Solidarietà A Latina lotta agli sfruttatori Ad Albano una rete per l’affidamento

Fanno collezione di sorrisi, di gratitudine e, soprattutto, di risultati concreti. Angeli per mestiere, operatori con mandato, non solo licenza, di venire incontro a chi sta male, è in difficoltà, non ha la forza per farcela da solo. Su di loro veglia il volto solidale della pubblica amministrazione, quello che accosta i fini ai mezzi, che sposa il bene con il buono, l’efficacia con l’efficienza. Di esempi del genere se ne incontrano per tutto il Lazio, dal centro di Roma salendo fino in cima ai Castelli, da Frosinone passando per Latina. Anzi, da qui si parte per raccontare l’iniziativa di Prefettura e Provincia, due realtà che nel 2005 hanno unito gli sforzi per porre freno alla mendicità infantile.

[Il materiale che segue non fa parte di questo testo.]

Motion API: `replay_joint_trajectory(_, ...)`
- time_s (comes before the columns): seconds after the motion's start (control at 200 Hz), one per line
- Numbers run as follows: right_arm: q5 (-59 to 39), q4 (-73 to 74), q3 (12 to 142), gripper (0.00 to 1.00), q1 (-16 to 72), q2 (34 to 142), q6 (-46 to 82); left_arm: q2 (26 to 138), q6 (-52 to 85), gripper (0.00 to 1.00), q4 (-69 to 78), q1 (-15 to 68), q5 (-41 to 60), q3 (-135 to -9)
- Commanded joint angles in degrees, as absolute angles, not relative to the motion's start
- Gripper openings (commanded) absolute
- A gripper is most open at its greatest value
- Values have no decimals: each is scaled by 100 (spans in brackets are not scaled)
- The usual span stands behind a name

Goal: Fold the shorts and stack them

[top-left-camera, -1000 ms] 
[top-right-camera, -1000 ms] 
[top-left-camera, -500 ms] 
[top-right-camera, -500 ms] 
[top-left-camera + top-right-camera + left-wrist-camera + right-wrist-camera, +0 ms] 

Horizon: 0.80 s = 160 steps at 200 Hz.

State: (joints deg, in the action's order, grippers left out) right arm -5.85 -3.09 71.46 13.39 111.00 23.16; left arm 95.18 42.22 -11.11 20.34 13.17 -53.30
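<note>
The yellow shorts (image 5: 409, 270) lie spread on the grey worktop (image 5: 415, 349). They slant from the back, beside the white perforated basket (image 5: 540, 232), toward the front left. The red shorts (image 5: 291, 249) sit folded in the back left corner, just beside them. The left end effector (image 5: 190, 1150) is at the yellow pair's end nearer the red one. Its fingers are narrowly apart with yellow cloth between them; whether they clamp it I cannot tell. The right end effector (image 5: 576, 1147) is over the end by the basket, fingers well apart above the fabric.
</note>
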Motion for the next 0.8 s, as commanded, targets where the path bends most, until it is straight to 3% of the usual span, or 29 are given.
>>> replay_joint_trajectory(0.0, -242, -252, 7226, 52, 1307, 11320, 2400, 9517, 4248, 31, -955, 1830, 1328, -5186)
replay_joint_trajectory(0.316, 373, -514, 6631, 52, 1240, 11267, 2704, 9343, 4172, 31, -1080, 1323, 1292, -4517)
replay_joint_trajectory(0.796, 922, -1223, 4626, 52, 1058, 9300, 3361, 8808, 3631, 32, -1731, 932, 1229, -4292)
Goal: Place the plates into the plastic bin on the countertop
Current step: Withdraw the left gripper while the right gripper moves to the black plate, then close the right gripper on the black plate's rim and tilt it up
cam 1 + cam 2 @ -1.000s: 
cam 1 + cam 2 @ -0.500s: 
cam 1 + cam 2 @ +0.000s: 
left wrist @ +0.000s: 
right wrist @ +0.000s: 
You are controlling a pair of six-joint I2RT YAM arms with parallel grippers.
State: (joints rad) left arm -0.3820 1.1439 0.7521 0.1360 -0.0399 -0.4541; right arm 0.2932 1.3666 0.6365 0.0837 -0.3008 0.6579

Nella provincia pontina era nato un autentico business dello sfruttamento: per strada abbondavano minori immigrati residenti in zona, uniti a veri e propri pendolari dell’elemosina, provenienti dai campi rom della capitale e di Napoli. Un costume radicato, che i due enti hanno deciso di trasformare in eccezione chiamando a raccolta volontari con esperienza nel sociale, dando vita a interventi mirati e, dal 2006, aprendo una sala operativa ad hoc, resa più solida dalle segnalazioni dei cittadini. L’obiettivo, oggi, è di migliorarsi ancora, magari potenziando il servizio di accoglienza notturna per i senzatetto e continuando quel percorso di inserimento scolastico e accoglienza che è il naturale lieto fine di un’impresa riuscita.
Lottano contro un nemico più grande di loro, invece, i bambini affetti da malattie rare. Una di quelle 6mile patologie di cui pochi, pochissimi soffrono e che quindi non generano profitti per l’industria del farmaco. Le famiglie, in questi casi, devono costruirsi da sole le competenze sulle possibili cure, barcamenarsi tra volumi incomprensibili e responsi contraddittori. A Roma ad aiutarle ci prova l’ospedale pediatrico Bambino Gesù, mettendo a disposizione dei piccoli, e dei loro genitori, équipe specializzate e un ambulatorio dedicato. Con ottimi riscontri: la quota di nuove diagnosi, all’uscita dalla visita, è di circa il 48 per cento.
Ci spostiamo ad Albano Laziale per introdurre il buon esempio di «Affidiamoci», un’idea del Comune per costruire una rete di associazioni, enti pubblici e famiglie e promuovere una buona cultura dell’affidamento dei minori, riservata non soltanto a quanti vorrebbero arrivare, requisiti permettendo, a un’adozione. Nonostante il poco sostegno ricevuto da parte della Provincia di Roma, è l’amministrazione stessa a lamentarlo, sono stati coinvolti 1310 cittadini sui 36mila che risiedono nel comune castellano. Ottimi esiti ha dato anche l’iniziativa attivata dalla Asl di Frosinone che è riuscita a migliorare il servizio di assistenza dedicato ai malati onco-ematologici. Dal settembre 2007, infatti, è attivo un progetto di trasfusioni a domicilio in grado di accrescere la qualità della vita dei pazienti, non più costretti a recarsi in ospedale, dove corrono il forte rischio di contrarre infezioni. In più, evitando il ricovero, si risparmiano 800 euro al giorno per ciascuno di loro, a ulteriore dimostrazione che certi buoni esempi fanno bene alle tasche di tutti.